In peritoneal dialysis, wastes and water are removed from the blood inside the body using the peritoneum as a natural semipermeable membrane. Waste and excess water move from the blood, across the visceral peritoneum due to its large surface area and into a special dialysis solution, called dialysate, in the peritoneal cavity within the abdomen.

==Types==
There are three primary and two secondary types of dialysis: hemodialysis (primary), peritoneal dialysis (primary), hemofiltration (primary), hemodiafiltration (secondary) and intestinal dialysis (secondary).

===Hemodialysis===

In hemodialysis, the patient's blood is pumped through the blood compartment of a dialyzer, exposing it to a partially permeable membrane. The dialyzer is composed of thousands of tiny hollow synthetic fibers. The fiber wall acts as the semipermeable membrane. Blood flows through the fibers, dialysis solution flows around the outside of the fibers, and water and wastes move between these two solutions. The cleansed blood is then returned via the circuit back to the body.

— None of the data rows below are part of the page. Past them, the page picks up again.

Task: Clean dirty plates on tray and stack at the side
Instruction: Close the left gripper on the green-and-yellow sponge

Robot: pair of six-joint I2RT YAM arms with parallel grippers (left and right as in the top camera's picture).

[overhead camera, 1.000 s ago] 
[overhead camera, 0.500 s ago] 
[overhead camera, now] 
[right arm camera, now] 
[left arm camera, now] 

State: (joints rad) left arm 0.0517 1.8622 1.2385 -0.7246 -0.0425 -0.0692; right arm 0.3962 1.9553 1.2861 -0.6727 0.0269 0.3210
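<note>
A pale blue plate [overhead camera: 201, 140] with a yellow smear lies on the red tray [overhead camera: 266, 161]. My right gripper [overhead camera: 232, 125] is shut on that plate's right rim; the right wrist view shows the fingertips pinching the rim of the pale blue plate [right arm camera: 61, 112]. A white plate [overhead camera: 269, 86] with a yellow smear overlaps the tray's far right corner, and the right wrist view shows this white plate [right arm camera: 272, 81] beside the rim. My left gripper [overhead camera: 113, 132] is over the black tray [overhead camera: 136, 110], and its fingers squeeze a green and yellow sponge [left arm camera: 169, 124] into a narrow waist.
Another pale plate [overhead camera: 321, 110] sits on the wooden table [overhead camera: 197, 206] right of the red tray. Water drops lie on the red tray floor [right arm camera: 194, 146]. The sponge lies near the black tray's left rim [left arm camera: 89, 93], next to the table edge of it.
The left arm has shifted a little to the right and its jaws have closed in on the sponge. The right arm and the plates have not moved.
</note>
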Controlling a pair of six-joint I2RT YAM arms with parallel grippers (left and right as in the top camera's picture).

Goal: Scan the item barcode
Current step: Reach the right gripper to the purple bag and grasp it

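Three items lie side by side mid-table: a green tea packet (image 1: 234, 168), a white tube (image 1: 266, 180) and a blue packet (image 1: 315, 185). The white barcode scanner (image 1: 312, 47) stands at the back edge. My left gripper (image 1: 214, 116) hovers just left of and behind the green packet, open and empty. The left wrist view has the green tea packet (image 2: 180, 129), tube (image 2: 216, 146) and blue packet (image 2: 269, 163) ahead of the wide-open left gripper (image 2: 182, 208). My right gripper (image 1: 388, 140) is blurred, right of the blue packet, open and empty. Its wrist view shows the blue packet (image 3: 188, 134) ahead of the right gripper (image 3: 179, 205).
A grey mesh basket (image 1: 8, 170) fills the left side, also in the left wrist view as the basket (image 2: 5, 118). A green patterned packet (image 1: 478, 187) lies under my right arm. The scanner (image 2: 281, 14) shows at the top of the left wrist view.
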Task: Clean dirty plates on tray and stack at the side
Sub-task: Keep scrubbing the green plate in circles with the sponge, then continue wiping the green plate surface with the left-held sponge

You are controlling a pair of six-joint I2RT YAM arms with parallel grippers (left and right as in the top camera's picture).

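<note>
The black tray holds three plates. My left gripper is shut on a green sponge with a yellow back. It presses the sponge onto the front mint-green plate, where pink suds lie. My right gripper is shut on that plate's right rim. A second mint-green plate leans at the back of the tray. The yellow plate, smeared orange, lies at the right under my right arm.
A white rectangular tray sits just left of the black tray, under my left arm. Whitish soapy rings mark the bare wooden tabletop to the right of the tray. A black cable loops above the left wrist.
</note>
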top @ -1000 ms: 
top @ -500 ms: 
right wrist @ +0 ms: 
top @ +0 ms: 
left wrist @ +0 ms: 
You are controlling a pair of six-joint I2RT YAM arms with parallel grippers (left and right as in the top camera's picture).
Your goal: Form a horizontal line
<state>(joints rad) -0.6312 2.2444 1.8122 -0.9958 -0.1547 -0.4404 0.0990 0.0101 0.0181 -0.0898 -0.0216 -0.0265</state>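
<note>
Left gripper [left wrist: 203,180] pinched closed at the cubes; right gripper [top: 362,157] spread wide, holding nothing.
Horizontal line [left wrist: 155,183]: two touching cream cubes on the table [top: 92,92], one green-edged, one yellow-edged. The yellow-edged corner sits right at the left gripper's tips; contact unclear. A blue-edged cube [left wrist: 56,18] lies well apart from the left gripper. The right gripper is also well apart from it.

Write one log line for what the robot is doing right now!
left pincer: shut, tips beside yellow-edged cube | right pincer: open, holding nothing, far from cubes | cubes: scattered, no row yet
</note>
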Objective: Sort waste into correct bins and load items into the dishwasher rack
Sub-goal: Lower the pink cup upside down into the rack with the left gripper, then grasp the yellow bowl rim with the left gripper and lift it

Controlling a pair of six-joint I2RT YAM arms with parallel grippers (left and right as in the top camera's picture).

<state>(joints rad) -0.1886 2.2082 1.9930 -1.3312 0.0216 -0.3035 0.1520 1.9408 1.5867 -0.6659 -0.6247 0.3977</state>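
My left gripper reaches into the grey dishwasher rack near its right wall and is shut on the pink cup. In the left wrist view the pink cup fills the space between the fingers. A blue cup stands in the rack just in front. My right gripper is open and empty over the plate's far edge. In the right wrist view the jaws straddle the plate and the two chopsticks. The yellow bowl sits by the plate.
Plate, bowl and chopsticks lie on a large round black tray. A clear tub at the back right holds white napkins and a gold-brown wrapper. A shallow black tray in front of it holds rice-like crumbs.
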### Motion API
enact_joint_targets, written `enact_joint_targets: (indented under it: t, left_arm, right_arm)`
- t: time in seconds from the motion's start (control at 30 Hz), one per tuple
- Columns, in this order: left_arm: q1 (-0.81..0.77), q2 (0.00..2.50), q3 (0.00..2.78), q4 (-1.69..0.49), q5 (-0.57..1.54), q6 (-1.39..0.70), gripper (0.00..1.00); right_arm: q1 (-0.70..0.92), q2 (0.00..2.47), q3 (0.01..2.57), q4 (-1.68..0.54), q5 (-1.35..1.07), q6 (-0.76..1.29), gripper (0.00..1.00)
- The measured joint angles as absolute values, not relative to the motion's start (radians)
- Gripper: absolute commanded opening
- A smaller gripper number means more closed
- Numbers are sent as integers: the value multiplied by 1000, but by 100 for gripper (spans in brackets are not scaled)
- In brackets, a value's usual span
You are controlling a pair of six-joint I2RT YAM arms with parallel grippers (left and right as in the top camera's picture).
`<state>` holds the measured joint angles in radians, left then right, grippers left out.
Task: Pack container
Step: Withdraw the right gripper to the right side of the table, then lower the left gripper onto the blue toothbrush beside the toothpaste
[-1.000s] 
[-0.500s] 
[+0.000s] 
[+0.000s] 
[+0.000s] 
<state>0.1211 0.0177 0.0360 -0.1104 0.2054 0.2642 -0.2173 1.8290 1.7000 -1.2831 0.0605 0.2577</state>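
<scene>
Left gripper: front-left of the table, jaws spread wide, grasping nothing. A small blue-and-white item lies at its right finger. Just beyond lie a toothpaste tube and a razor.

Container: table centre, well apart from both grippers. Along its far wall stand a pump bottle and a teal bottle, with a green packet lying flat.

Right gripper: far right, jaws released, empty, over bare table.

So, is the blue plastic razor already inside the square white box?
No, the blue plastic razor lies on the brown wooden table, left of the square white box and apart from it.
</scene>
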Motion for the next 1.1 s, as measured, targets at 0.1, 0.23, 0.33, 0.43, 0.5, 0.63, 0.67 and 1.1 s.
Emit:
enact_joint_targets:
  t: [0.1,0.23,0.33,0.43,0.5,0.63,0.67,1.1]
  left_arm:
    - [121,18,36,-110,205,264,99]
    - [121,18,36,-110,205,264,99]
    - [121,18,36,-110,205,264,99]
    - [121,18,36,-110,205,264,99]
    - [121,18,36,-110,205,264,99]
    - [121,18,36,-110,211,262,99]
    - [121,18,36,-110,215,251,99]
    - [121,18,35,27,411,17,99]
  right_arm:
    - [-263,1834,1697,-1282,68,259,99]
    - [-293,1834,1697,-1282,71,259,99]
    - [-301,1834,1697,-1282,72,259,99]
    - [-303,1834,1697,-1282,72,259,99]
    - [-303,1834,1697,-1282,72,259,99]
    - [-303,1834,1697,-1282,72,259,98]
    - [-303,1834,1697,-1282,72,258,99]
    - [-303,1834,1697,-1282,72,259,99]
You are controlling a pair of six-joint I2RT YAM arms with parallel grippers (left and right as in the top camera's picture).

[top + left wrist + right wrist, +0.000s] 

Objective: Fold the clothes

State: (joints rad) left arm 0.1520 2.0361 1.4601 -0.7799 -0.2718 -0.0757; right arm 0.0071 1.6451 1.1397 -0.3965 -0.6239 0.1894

Ultrafiltration occurs by increasing the hydrostatic pressure across the dialyzer membrane. This usually is done by applying a negative pressure to the dialysate compartment of the dialyzer. This pressure gradient causes water and dissolved solutes to move from blood to dialysate and allows the removal of several litres of excess fluid during a typical 4-hour treatment.
In the United States, hemodialysis treatments are typically given in a dialysis center three times per week (due in the United States to Medicare reimbursement rules); however, as of 2005 over 2,500 people in the United States are dialyzing at home more frequently for various treatment lengths. Studies have demonstrated the clinical benefits of dialyzing 5 to 7 times a week, for 6 to 8 hours. This type of hemodialysis is usually called nocturnal daily hemodialysis and a study has shown it provides a significant improvement in both small and large molecular weight clearance and decreases the need for phosphate binders. These frequent long treatments are often done at home while sleeping, but home dialysis is a flexible modality and schedules can be changed day to day, week to week. In general, studies show that both increased treatment length and frequency are clinically beneficial.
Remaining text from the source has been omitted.